- [GIVEN DATA]
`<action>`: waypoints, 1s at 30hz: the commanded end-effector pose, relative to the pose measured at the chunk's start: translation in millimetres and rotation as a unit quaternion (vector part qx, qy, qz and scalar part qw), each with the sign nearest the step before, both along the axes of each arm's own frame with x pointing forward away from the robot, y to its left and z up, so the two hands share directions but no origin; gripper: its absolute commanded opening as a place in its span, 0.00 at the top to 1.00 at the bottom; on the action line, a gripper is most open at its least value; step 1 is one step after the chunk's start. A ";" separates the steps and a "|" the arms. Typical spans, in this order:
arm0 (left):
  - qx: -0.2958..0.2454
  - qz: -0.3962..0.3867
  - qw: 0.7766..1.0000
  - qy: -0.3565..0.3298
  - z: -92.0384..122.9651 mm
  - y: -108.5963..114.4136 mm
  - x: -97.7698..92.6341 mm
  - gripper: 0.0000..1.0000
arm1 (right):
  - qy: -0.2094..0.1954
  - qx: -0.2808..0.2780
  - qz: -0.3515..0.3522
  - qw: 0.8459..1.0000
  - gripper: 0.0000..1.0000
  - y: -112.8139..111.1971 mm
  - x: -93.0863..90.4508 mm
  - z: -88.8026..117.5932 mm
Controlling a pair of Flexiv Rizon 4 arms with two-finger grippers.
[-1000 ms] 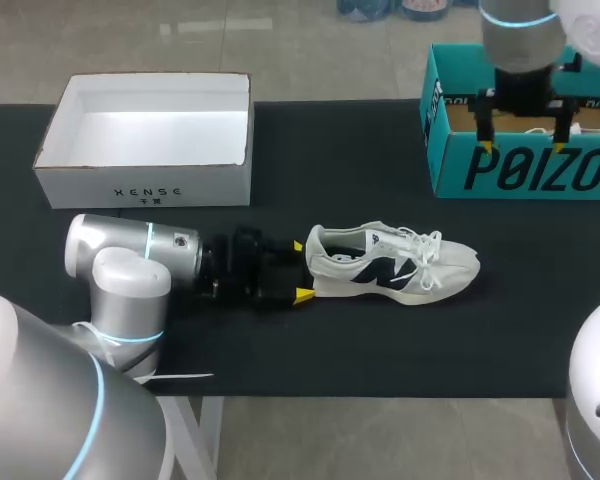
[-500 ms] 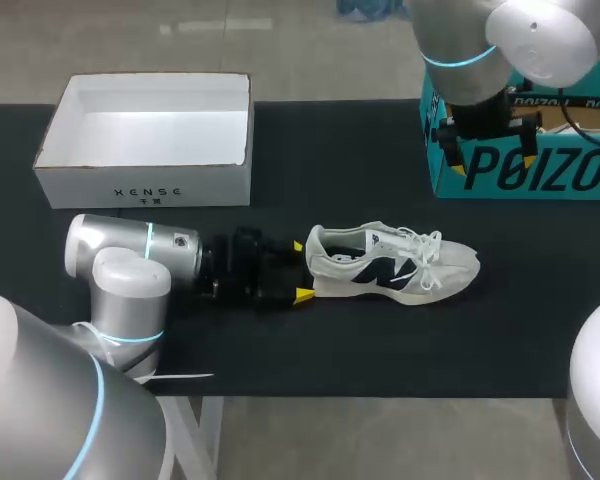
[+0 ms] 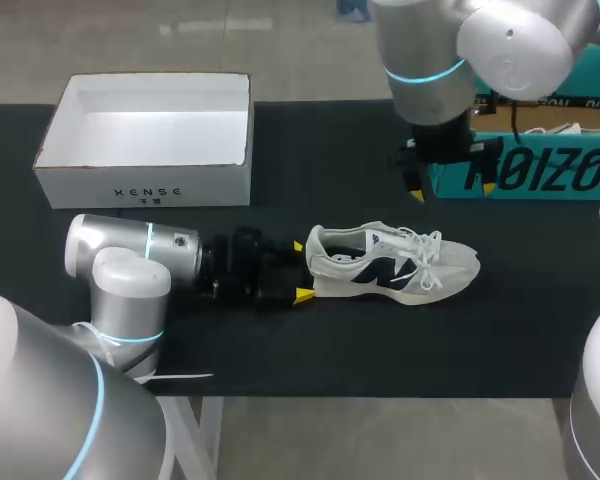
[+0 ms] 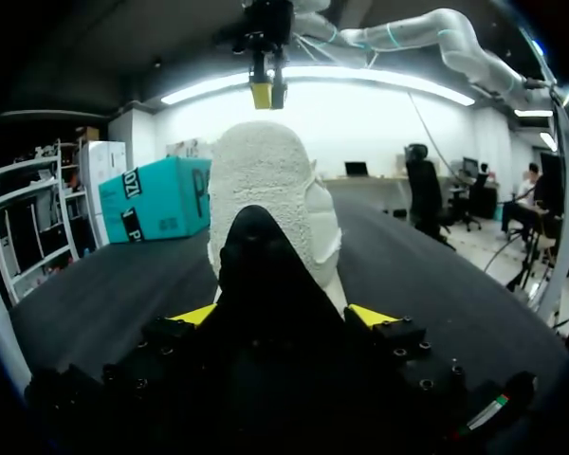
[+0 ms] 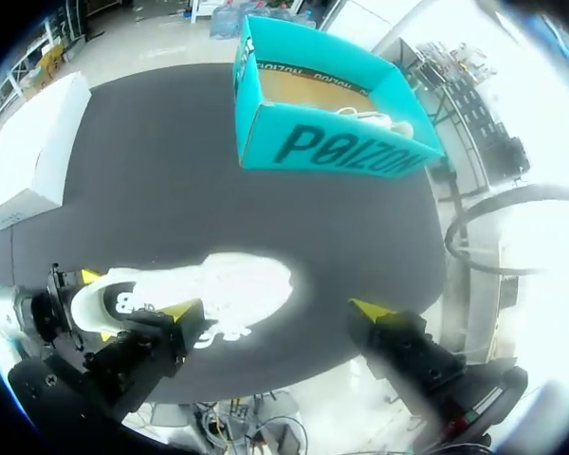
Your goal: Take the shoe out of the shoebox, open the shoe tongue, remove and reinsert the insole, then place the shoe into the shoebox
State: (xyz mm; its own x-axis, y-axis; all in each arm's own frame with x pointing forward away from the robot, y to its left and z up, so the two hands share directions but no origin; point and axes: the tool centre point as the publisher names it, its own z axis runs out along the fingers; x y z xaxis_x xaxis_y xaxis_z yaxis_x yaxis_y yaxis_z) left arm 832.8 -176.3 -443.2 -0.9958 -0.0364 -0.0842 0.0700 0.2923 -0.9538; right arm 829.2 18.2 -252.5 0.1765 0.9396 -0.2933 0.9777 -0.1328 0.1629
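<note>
A white shoe with dark side marks (image 3: 390, 262) lies on its sole mid-table, toe pointing right. My left gripper (image 3: 301, 270) holds it by the heel, one yellow tip on each side; in the left wrist view the heel (image 4: 270, 204) fills the space between the fingers. My right gripper (image 5: 276, 311) hangs wide open and empty, high above the shoe (image 5: 218, 289). In the head view it (image 3: 420, 180) sits beside the left end of the teal shoebox (image 3: 540, 170), mostly hidden under its wrist.
An open white box (image 3: 145, 140) stands at the back left. The teal shoebox (image 5: 332, 128) at the back right is open, with something white inside (image 5: 379, 121). Black cloth covers the table (image 3: 340, 340).
My right arm has swung left from above the teal shoebox to just off its left end, nearer the shoe. The left gripper and the shoe have stayed put.
</note>
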 end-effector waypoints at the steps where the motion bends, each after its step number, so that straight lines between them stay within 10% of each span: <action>1: 0.001 0.000 1.000 0.000 -0.7 -1.9 -0.6 1.00 | -0.013 -0.036 0.000 0.999 0.00 28.8 -19.7 -6.8; 9: 0.001 0.000 1.000 0.000 -0.7 -1.9 -0.6 1.00 | -0.015 -0.126 -0.016 0.992 0.00 59.2 -22.2 -20.9; 30: 0.001 0.000 1.000 0.000 -0.7 -1.9 -0.6 1.00 | -0.018 -0.096 -0.025 0.995 0.00 80.0 -2.4 -66.1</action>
State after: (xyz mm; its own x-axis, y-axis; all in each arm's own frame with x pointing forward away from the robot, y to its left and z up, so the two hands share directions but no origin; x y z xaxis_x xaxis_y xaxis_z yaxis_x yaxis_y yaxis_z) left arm 832.7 -176.3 -443.2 -0.9958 -0.0365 -0.0842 0.0699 0.2923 -0.9538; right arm 823.8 95.4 -310.5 0.2347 0.8596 -0.4539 0.9631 -0.1422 0.2287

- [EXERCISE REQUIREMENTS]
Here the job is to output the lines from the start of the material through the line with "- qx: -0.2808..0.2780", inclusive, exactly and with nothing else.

- [RESPONSE BOX]
`<action>`: waypoints, 1s at 30hz: the commanded end-effector pose, relative to the pose measured at the chunk's start: translation in millimetres and rotation as a unit quaternion (vector part qx, qy, qz and scalar part qw), each with the sign nearest the step before, both along the axes of each arm's own frame with x pointing forward away from the robot, y to its left and z up, so the two hands share directions but no origin; gripper: its absolute commanded opening as a place in its span, 0.00 at the top to 1.00 at the bottom; on the action line, a gripper is most open at its least value; step 1 is one step after the chunk's start. A ";" separates the steps and a "|" the arms. Typical spans, in this order:
arm0 (left):
  - qx: -0.2958..0.2454
  - qz: -0.3962..0.3867
  - qw: 0.7766..1.0000
  - qy: -0.3565..0.3298
  - z: -92.0384..122.9651 mm
  - y: -108.5963..114.4136 mm
  - x: -97.7698..92.6341 mm
  - gripper: 0.0000..1.0000
arm1 (right):
  - qy: -0.2094..0.1954
  - qx: -0.2808..0.2780

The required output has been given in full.